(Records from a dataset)
^^^^

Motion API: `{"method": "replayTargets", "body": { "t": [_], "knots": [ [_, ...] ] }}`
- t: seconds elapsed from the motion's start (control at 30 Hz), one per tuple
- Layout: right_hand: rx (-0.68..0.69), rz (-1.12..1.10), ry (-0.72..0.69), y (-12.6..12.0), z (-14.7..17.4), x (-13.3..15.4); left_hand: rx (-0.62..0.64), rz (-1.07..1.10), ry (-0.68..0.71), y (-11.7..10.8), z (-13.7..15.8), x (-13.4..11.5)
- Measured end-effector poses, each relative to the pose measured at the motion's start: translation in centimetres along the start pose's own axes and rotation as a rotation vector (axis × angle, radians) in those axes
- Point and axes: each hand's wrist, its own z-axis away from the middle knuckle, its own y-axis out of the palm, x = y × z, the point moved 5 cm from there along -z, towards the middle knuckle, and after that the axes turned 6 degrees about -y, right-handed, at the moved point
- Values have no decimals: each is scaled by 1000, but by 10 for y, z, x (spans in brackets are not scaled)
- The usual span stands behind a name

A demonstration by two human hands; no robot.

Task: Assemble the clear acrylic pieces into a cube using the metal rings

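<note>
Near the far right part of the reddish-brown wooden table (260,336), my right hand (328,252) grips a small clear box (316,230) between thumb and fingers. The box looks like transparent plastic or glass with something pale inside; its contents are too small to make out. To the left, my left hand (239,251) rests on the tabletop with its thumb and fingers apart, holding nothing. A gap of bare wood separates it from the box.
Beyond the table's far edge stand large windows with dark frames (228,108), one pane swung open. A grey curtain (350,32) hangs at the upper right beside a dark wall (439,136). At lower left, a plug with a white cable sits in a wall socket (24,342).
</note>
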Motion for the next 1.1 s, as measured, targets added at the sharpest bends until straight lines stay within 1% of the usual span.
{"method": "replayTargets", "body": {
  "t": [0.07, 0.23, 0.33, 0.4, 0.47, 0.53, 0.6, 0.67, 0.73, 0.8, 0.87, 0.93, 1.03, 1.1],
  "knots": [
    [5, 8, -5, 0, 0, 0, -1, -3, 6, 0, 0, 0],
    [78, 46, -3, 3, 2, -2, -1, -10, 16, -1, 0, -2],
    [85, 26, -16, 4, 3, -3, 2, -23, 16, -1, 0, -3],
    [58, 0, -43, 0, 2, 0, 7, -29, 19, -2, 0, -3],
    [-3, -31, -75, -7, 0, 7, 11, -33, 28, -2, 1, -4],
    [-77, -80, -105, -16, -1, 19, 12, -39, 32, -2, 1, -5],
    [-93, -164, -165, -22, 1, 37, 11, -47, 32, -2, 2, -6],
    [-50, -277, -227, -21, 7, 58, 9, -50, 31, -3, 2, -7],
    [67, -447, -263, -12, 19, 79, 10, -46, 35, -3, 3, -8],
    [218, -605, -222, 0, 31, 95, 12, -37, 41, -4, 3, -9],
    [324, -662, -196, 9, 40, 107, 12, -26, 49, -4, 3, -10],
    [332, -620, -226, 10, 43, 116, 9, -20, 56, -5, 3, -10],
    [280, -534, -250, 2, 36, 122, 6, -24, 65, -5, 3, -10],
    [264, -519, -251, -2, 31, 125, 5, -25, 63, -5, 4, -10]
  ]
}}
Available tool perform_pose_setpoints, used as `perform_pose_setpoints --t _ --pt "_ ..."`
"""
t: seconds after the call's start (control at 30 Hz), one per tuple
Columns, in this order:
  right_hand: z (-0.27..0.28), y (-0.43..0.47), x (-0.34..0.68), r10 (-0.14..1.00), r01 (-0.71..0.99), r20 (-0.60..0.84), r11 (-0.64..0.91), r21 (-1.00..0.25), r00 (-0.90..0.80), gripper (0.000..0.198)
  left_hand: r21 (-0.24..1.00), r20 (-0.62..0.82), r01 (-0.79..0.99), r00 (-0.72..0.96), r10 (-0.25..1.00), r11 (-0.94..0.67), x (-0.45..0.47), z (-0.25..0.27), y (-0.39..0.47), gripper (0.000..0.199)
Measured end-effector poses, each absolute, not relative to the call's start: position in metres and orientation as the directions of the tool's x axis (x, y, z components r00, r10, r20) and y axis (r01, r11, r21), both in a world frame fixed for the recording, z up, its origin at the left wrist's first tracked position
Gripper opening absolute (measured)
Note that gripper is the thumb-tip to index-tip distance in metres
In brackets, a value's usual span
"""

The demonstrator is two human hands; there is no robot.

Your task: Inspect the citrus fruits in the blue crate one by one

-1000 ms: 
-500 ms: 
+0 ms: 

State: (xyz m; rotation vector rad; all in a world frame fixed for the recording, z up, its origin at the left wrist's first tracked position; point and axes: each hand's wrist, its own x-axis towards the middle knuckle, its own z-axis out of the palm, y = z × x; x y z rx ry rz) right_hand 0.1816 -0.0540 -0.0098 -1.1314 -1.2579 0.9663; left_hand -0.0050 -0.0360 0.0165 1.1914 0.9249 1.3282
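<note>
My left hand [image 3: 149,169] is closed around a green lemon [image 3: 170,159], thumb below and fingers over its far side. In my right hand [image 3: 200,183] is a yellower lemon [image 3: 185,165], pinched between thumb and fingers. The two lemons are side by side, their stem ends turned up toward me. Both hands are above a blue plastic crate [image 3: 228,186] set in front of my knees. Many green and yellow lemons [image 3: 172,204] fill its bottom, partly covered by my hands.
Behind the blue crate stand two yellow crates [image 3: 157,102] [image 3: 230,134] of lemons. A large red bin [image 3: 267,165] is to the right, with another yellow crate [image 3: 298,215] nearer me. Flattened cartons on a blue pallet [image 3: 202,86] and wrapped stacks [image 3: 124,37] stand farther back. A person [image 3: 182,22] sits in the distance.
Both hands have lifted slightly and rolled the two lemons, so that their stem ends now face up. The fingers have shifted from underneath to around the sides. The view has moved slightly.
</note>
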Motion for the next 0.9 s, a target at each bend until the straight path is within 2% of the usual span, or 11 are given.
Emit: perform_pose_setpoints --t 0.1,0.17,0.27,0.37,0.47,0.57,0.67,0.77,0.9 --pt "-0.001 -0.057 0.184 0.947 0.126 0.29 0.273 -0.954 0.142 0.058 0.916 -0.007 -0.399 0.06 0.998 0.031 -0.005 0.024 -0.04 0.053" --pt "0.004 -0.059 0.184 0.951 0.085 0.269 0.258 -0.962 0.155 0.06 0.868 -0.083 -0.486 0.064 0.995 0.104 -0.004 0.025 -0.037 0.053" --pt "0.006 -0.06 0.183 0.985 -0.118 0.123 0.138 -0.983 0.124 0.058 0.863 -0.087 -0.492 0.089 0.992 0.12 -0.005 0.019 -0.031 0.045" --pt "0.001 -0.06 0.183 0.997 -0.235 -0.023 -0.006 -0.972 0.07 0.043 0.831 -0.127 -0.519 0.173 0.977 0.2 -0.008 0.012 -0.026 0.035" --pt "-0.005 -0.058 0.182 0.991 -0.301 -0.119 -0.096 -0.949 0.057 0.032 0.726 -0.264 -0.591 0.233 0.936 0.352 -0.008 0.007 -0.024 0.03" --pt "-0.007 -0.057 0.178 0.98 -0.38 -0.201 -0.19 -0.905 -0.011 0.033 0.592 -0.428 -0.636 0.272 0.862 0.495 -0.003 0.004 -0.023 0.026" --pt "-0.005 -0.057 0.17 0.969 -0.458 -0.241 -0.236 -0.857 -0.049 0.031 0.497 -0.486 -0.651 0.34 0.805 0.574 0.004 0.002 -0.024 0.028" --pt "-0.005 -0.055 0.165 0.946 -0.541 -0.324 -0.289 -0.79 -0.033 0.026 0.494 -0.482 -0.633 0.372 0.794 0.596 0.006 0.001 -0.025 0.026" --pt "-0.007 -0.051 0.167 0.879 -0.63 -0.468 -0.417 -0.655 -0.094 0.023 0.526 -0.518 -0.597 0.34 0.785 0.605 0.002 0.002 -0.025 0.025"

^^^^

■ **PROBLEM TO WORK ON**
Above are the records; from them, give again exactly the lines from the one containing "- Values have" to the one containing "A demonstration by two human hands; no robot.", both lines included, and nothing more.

■ **ANSWER FOR THE TASK**
- Values have no decimals: each is scaled by 1000, but by 10 for y, z, x (spans in brackets are not scaled)
- The usual span stands behind a name

A demonstration by two human hands; no robot.

Output for this exercise is now complete.